Accordin' to the pilots, see, the riverbank at the north end of the plantation caved in 'bout three years ago, openin' a chute between it an' Catbird Point. Catbird Island, they calls it now. That changed the current, an' built up a bar just above the plantation landin'-blamed if that river ain't like a housewife with new furniture, always movin' things around. When Fourchet cleared an' cut for a new landin' they left an oak tree on the bank above it, that's big enough that the pilots all sight by it comin' down that stretch of the river."
A woman darted through the levee crowds, a flash of cheap bright calicos between stacks of orange pumpkins and dusty cotton bales, skirts gathered up in her hands. On the deck of the Belle Dame Fourchet's new butler pushed his way between the laden porters to the gangway, to seize the woman's hands, to kiss her with a fervent desperation that told its own tale. She was a tall woman, plump and awkward in her ill-fitting simple dress, and as they clung to one another her face bent down to his.
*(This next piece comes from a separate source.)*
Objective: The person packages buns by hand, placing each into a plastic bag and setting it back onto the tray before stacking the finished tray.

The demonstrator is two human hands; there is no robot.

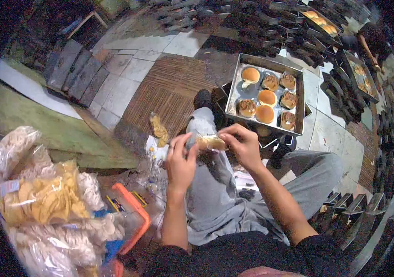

"You be like that old Greek fella," Shaw said, "that was supposed to change the sail of his boat from black to white if n the news he brung was good. You tie a different bandanna to that oak tree every day, just in the order I said 'em. Red, yellow, blue, green, purple, black, an' white, white bein' for Sunday so's you can remember."
"Don't tell me you've convinced riverboat pilots to remember the order as well." Anger twisted again in January's heart as he watched the couple on the gangway. There was nothing he could do about their pain; Shaw's calm arrangements and placid voice grated at him. "I never met a pilot who could take his mind off the river long enough to remember what color necktie he has on."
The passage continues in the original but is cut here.